Your copy must hold all of the data below, unchanged and without images.

*** Opening of Data excerpt ***

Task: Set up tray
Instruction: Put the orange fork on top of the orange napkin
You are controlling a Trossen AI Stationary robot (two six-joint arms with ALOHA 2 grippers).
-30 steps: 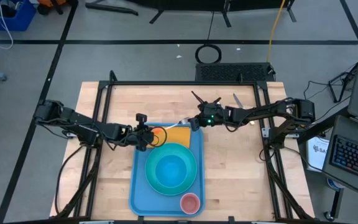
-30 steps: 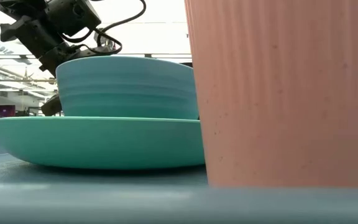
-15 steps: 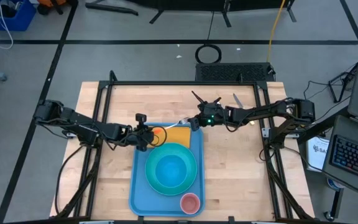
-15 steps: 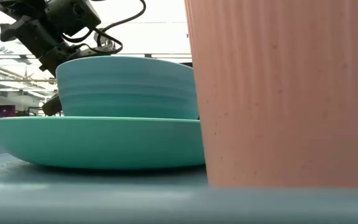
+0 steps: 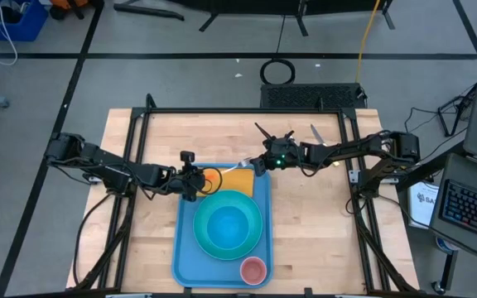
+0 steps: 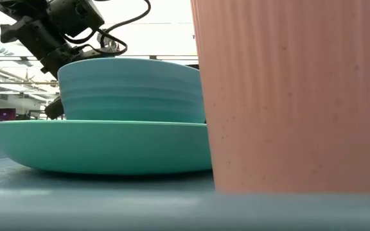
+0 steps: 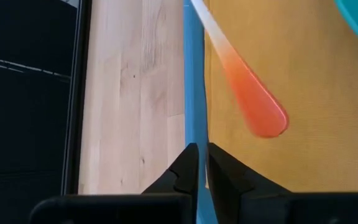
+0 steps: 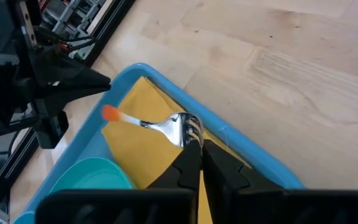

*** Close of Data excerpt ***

* [Solution for this exercise]
Task: Set up tray
Instruction: Put the orange fork on top of the orange napkin
You are controlling a Trossen AI Stationary robot (two six-joint arms with ALOHA 2 grippers).
-30 steps: 
-30 steps: 
-15 steps: 
-15 steps: 
+0 steps: 
+0 steps: 
+0 steps: 
+0 steps: 

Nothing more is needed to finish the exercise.